– Жозефина рассказала тебе, что происходило, – сказала она. – я не могу вспомнить, Элихио говорит на другой скорости. Он говорит, но мое тело не понимает его. Нет. Мое тело не сможет вспомнить, вот в чем дело. Я лишь знаю: он сказал, что нагваль, который здесь, вспомнит и возьмет нас туда, куда нужно идти. Он не мог сказать мне больше, потому что времени было мало. Он сказал, что кто-то, но я не помню, кто, ждет именно меня.
– Это все, что он сказал? – наседал Нестор.
– Когда я увидела его вторично, он сказал, что все мы должны будем вспомнить свою левую сторону, рано или поздно, если мы хотим попасть туда, куда нам надо идти. Но вот он должен вспомнить первым. – она указала на меня и опять толкнула так же, как прежде. Сила ее толчка заставила меня покатиться по полу, как мяч.
– Зачем ты это делаешь, Горда? – спросил я, несколько недовольный.
– Я пытаюсь помочь тебе вспомнить, – сказала она. – нагваль Хуан Матус говорил мне, что тебя надо время от времени толкать, чтобы ты встряхнулся.
Совершенно внезапно Горда обняла меня:
– Помоги нам, нагваль, – просила она. – если ты этого не сделаешь, нам лучше умереть.
Я был близок к слезам. Не столько из-за......, сколько потому, что что-то боролось во мне, внутри. Это было что-то такое, что все время прорывалось наружу с тех пор, как мы посетили город. Мольба Горды разрывала сердце. У меня опять начался приступ того, что походило на гипервентиляцию. Холодный пот залил меня. Затем мне стало плохо с животом. С безграничной нежностью Горда ухаживала за мной.
Верная своей тактике ожидания, Горда не хотела обсуждать наше совместное видение в оасаке. Целыми днями она оставалась замкнутой и решительно незаинтересованной. Она не собиралась обсуждать даже то, что мне стало плохо. Так же поступали и остальные женщины.
Дон Хуан обычно подчеркивал необходимость дождаться самого подходящего времени для того, чтобы избавиться от чего-либо, что мы держим, и я понял механику действия Горды, хотя был недоволен ее упорством в выжидании. Это не соответствовало нашим интересам. Я не мог находиться здесь слишком долго, поэтому я потребовал, чтобы мы все собрались вместе и поделились тем, кто что знает. Она была непреклонна.
– Мы должны ждать, – сказала она. – мы должны дать шанс нашим телам добраться до решения. Наша задача – это задача вспомнить не умом, а телом. Все понимают это.
Она испытующе посмотрела на меня. Она, казалось, высматривала намек, который показал бы ей, что я точно понял задачу. Я признал, что я полностью озадачен, потому что я был чужим. Я был один, в то время как они поддерживали друг друга.
– Это молчание воинов, – сказала она, смеясь, а затем добавила примирительным тоном: – это молчание не означает, что мы не можем разговаривать о чем-нибудь другом.

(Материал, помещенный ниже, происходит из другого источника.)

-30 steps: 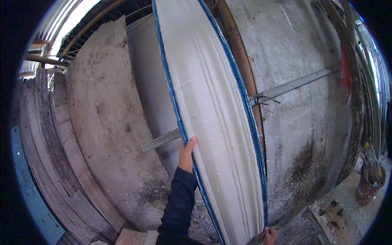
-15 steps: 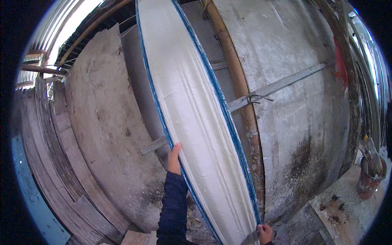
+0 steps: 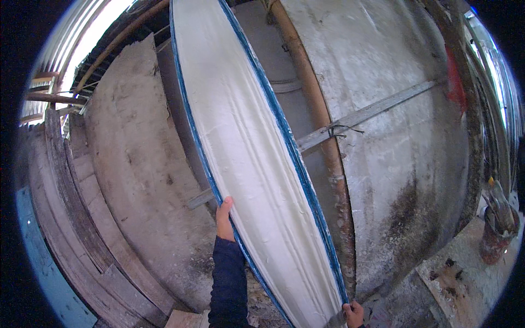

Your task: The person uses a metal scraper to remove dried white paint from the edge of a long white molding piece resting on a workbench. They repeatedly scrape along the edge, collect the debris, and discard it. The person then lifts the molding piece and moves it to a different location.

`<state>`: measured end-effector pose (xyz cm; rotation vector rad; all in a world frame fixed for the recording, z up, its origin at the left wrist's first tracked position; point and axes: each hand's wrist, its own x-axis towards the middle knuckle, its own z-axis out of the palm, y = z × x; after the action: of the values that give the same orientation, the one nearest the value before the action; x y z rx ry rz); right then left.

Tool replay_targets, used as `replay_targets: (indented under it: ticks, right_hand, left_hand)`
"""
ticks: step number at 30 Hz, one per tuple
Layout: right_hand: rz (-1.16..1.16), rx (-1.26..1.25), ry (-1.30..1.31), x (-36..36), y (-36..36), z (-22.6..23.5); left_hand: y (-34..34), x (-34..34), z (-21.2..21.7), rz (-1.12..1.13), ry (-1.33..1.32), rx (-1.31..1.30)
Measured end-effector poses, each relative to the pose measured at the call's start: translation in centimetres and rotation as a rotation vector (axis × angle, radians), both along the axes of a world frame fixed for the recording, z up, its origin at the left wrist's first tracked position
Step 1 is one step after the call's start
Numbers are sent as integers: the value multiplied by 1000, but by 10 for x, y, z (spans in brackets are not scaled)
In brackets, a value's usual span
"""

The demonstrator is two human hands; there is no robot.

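Observation:
A long white panel (image 3: 246, 153) with worn blue edges stands steeply before me, running past the top and bottom of the view. Its pale face has lengthwise ridges and a slight sheen. My left hand (image 3: 225, 218) grips the left blue edge around mid-height, thumb on the front face and the other fingers hidden behind. Low on the opposite side, my right hand (image 3: 353, 314) is closed on the right blue edge. A dark sleeve (image 3: 228, 279) covers my left forearm. The panel's back and bottom end are out of sight.
Behind stands a stained grey sheet wall (image 3: 399, 153) with a wooden pole (image 3: 311, 82) and a crossbar (image 3: 377, 112). Weathered planks (image 3: 60, 208) lean at left. A crusted pot (image 3: 496, 240) holding brushes sits on a table (image 3: 459, 295) at right.
The panel's upper part has shifted left, with my left hand moving slightly left and down along with it. My right hand stays near the same spot on the edge.

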<state>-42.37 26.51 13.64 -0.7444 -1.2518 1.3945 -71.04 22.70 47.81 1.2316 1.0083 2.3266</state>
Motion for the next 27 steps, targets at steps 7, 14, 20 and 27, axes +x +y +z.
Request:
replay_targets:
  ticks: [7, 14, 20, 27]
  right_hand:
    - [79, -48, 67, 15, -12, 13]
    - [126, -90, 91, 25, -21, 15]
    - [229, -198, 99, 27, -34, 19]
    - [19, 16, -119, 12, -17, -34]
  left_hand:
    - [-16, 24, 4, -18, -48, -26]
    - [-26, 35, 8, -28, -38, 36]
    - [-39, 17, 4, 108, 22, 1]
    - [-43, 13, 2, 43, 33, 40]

– Может быть, вернемся назад к нашему разговору о потере человеческой формы? – спросил я.
В ее взгляде было недовольство. Я многословно объяснил, что должен понимать значение всего, в особенности когда участвуют незнакомые концепции.
– Что в точности ты хочешь узнать? – спросила она.

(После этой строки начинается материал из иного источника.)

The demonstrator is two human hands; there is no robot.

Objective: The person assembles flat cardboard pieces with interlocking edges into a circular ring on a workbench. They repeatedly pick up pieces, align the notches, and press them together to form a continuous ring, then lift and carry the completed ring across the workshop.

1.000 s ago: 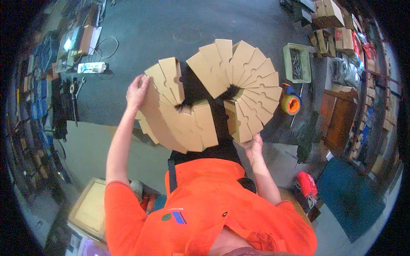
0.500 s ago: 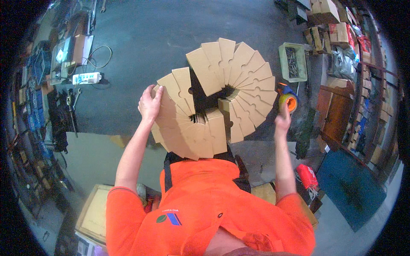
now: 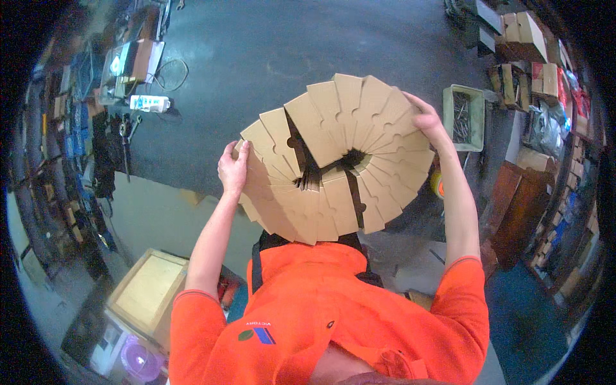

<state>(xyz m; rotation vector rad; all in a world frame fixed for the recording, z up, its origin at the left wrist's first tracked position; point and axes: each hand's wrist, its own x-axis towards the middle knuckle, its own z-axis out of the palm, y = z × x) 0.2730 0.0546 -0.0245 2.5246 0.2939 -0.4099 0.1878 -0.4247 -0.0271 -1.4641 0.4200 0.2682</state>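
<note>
Several flat brown cardboard boxes, each with a notch, lie fanned in two curved stacks. The left stack (image 3: 282,199) reaches over the table's near edge in front of me; the right stack (image 3: 378,128) curves beyond it, a dark gap between them. My left hand (image 3: 233,168) grips the left stack's outer edge, thumb on top and fingers partly hidden. At the upper right, my right hand (image 3: 426,120) is closed around the right stack's outer edge. An orange-cored tape roll (image 3: 438,185) sits on the table, partly hidden by the right stack and my forearm.
A pale bin of metal parts (image 3: 464,119) stands on the dark table (image 3: 256,51) at right. Brown boxes (image 3: 523,35) are farther right. At left are a white power strip (image 3: 149,104), a cable and wrenches (image 3: 128,138). A wooden-framed box (image 3: 149,289) stands lower left.
My right hand has let go of the tape roll and moved up onto the right stack. Both stacks now sit closer together; my left hand stays on the left one.
</note>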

– Что угодно, что ты захочешь рассказать мне, – сказал я.
– Нагваль говорил мне, что потеря человеческой формы приносит свободу, – сказала она.
– Я верю этому, но не ощущаю этой свободы пока что.
Последовала минута молчания. Она, очевидно, следила за моей реакцией.
– Что это за свобода, Горда? – спросил я.